For accident victim Jeremy Warriner of Indianapolis, it is important that a potential solution be forward-looking. “It’s not just people like myself who had a pending lawsuit against Chrysler; it’s that there are now 40 million vehicles on the road that could cause an injury in the future,” he said.
In 2005 Warriner’s Jeep Wrangler was hit by a car driven by a 16-year-old who drove through a stop sign. The Wrangler came to rest after it slid off the road and hit a pole, but a fire erupted and Warriner suffered third and forth degree burn to his legs, which were amputated.
“The fire was caused by Chrysler because they used a part that was not safe to hold a flammable liquid inside an engine,” Warriner said of the plastic break fluid container that was shattered during the crash.

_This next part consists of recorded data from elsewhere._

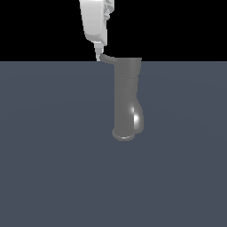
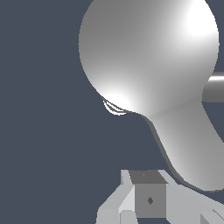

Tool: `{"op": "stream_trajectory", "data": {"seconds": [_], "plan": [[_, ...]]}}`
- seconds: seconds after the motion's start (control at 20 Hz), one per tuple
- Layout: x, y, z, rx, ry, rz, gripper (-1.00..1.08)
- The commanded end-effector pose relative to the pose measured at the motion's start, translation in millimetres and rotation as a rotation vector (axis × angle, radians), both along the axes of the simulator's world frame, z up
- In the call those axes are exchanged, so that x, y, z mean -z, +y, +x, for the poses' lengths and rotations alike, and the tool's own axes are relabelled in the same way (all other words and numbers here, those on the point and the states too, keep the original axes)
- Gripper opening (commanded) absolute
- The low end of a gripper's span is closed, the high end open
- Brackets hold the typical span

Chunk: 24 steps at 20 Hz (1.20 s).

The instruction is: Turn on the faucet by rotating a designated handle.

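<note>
The surface is a flat, uniform slate blue-grey plane filling the lower part of the exterior view. Above its straight horizon line, the backdrop is plain black.

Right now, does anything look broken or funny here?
Nothing stands out. The faucet stands upright on its base, its handle sticks out sideways from the cap, and the gripper is right at the handle's tip. Nothing looks spilled or cracked.
</note>
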<state>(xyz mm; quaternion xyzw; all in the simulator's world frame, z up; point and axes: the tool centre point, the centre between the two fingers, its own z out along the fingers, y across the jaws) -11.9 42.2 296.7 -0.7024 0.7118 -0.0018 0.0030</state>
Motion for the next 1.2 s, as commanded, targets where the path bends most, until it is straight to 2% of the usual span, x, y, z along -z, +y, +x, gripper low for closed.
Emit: {"op": "stream_trajectory", "data": {"seconds": [0.0, 0.1, 1.15], "plan": [[-0.2, 0.2, -10.4, 0.003, 0.007, -0.002, -1.00], [0.0, 2.3, -5.3, -0.002, 0.001, -0.003, -1.00], [-0.3, -29.4, -67.0, 0.003, 0.006, -0.002, -1.00]]}}
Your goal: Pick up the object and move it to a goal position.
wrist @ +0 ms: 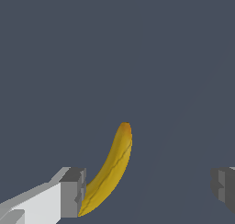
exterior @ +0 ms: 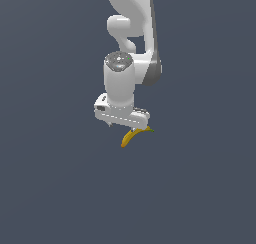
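Arm points straight down with the hand (exterior: 123,119) directly over the banana (exterior: 132,137); in the exterior view the fruit pokes out below the hand, toward that view's right. Wrist view: fingers (wrist: 73,193) spread wide, banana (wrist: 110,170) lying between them, just beside one finger and well apart from the other. Contact with that finger cannot be confirmed; nothing is gripped.

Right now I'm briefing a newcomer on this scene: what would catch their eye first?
The yellow banana stands out against the plain dark grey ground, lying just under the white pincer in the exterior view. In the wrist view the pincer is open, one finger right beside the banana and the other far off.
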`<state>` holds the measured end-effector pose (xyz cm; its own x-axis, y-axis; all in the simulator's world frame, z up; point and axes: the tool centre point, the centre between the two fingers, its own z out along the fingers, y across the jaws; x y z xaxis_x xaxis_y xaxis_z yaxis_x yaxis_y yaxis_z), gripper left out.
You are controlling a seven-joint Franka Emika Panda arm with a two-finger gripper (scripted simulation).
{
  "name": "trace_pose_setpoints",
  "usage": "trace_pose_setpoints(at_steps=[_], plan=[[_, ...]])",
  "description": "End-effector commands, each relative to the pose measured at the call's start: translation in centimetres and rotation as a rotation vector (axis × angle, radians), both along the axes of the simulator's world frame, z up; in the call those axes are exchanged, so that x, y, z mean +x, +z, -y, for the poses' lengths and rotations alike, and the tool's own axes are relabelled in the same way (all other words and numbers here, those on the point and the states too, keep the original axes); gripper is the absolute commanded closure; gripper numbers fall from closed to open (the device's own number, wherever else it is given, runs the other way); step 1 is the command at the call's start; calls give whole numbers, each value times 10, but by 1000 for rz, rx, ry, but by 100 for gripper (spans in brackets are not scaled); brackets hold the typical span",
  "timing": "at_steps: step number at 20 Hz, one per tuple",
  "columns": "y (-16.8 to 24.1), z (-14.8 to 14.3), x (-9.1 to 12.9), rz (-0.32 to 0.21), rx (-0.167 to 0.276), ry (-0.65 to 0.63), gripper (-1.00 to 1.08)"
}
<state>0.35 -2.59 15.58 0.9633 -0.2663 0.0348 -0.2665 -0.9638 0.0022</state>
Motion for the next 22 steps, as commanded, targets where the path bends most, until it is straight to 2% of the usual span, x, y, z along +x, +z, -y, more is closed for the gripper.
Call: trace_pose_setpoints(at_steps=[1, 22], plan=[[-7, -6, -3, -2, 5, -57, -92], [-66, -52, -35, -22, 25, -570, -92]])
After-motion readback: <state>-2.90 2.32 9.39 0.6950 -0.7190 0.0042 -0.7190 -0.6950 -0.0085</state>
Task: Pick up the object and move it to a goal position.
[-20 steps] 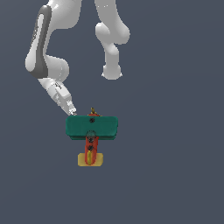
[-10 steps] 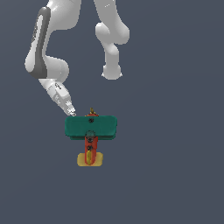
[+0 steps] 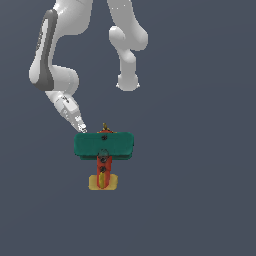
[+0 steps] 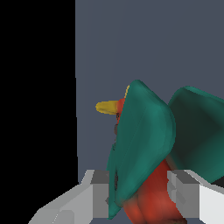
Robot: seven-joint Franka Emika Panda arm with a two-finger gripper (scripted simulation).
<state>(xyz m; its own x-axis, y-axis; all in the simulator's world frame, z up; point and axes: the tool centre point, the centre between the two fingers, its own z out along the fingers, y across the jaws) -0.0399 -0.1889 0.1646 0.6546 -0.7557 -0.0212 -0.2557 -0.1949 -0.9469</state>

After 38 surgeries, Warriner’s medical bills total more than $1 million and his insurance is almost maxed out. He sued Chrysler, but his trial was canceled when the company filed for bankruptcy on April 30.
Warriner is now living on disability, which he finds ironic. “If these injuries are not being reported … then what we are doing is increasing the number of people living off of government assistance programs,” he said.
“At some point, Chrysler and GM still need to be involved,” he added.
Despite the auto task force’s desire to stay out of day-to-day business decision-making at GM, the government now holds an unprecedented 60 percent equity share in the company. The government had an 8 percent share in Chrysler.
“It’s not a choice,” Warriner said. “They are now involved. They’ve got to do right by the people because it’s our money that’s been used to create this situation.”
Warriner worries that taxpayer money is being used to infringe upon Americans’ 7th Amendment right to a fair trial. “Regardless of the politics, this affects every American,” he said.